Ruminations

Blog dedicated primarily to randomly selected news items; comments reflecting personal perceptions

Thursday, October 27, 2016

Engineer, Heal Thyself

"I'm just a curious individual. Since I could walk, I've had a screwdriver and a spanner in my hand I'm an engineer. My whole life has been spent asking the question, 'How do we improve this?' Is there a better way?"
"My example is pretty extreme, but it makes the point that pretty much every patient can make a contribution to the health-care system. Even the least intellectually competent of us can say, 'I don't like how that doctor treated me' or 'I found that form difficult to fill in'. If you get that feedback, you can improve things."
"I thought to myself, 'This is an engineering problem'. I asked [the surgeon], 'Why aren't we scanning the aorta. CAD-modelling it, then rapid-prototyping a model and using that to make a support? He just said, 'What?'!"
"I'd love to say I did this for philanthropic reasons, but that would be total crap. I was terrified. For me, it was about self-preservation."
"It was incredible to meet a surgeon who was actually prepared to admit there were things about his job that he didn't know."
"I didn't think I did have the solution. I don't think I have the arrogance and the ego. I just thought, 'Holy s---, I've got to do something'."
Tal Golesworthy, British Chemical Engineer
Tal Goldsworthy, a British engineer from the coal industry, holds a copy of the brace that he designed to fix his own faulty aorta after speaking at a medical conference in Ottawa Wednesday, October 26, 2016. (Darren Brown/Postmedia) Assignment 125131
Tal Goldsworthy invented the device that saved his own life.  Darren Brown / Postmedia

He was terrified and he was desperate to 'do something' with his chemical engineering background, to come up with a solution that would negate the necessity for him to have open-heart surgery to correct a condition he was born with. Tal Golesworthy was born with Marfan syndrome, an inherited disorder of the body's connective tissue. That disorder had the potential to stretch and rupture his aorta. He knew, throughout his life, that sooner or later he would be faced with his condition turned desperate.

He had become accustomed to submitting to regular scans of his heart for the purpose of measuring the amount his aorta was stretching as a result of Marfan syndrome. Scans indicated in 2004 that the situation was reaching a level clearly dangerous to his longevity. A cardiologist was consulted to find out what could be done about his condition. Open-heart surgery was the response, a radical procedure once rare, now commonplace for heart bypasses and valve replacement, for example.

The details of the procedure caused his heart to literally palpitate with fear. His body temperature would be drastically lowered to 18C while he would be connected to a cardiopulmonary bypass machine and his heart stopped.

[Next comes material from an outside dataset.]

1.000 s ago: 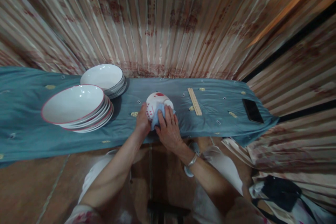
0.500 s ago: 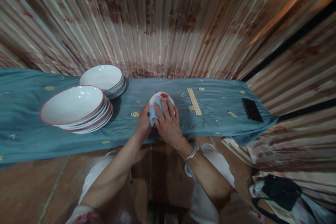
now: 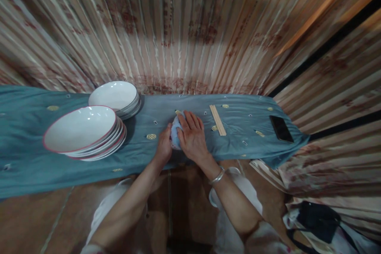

Breathing tubes would be plunged down his throat. A surgery that would take hours would ensue. Recovery would take months. And afterward, he would need to take blood thinners to ensure that a blood clot wouldn't develop to cause a stroke.

(This is simplified, of course. And it's just as well to remember that aspirin is a blood-thinner and millions take aspirin in small doses daily as a heart attack and stroke preventive.)

So Mr. Golesworthy's brain went into overdrive, and he spoke to the surgeon of potential alternatives, a treatment that would bypass the need for that open-heart surgery. Private investors such as friends helped to fund his research and he underwent 30 hours of MRI scans to fine-tune mapping techniques. A computer-aided design professional helped to create a "bespoke" computer model, used to create a plastic copy of his aorta. That copy was used as a platform to tailor a woven, lightweight synthetic mesh that doctors could secure his aorta with, by wrapping it with the mesh.

The result was his invention, ExoVase, to reinforce the aortic artery. It has, to date, been used in six countries; the United Kingdom, Belgium, Poland and New Zealand. The U.S. Food and Drug Administration has placed the device on its study list which could eventually result in its acceptance for use in North America. So far, 80 patients have received his invention. One of them a boy of eleven. Unfortunately, one patient died post-surgery as a result of the surgeon inadvertently cutting an artery during the operation.

As for Mr. Golesworthy, his own aorta now is stable enough that he's been able to put a halt to the annual scan meant to measure its diameter. And he was a guest speaker at a conference called Strategy for Patient-Oriented Research, hosted by the Canadian Institutes of Health Research, meant to examine how doctors and the health-care system, by listening to ideas and responses from the patients they serve, can improve their protocols and outcomes.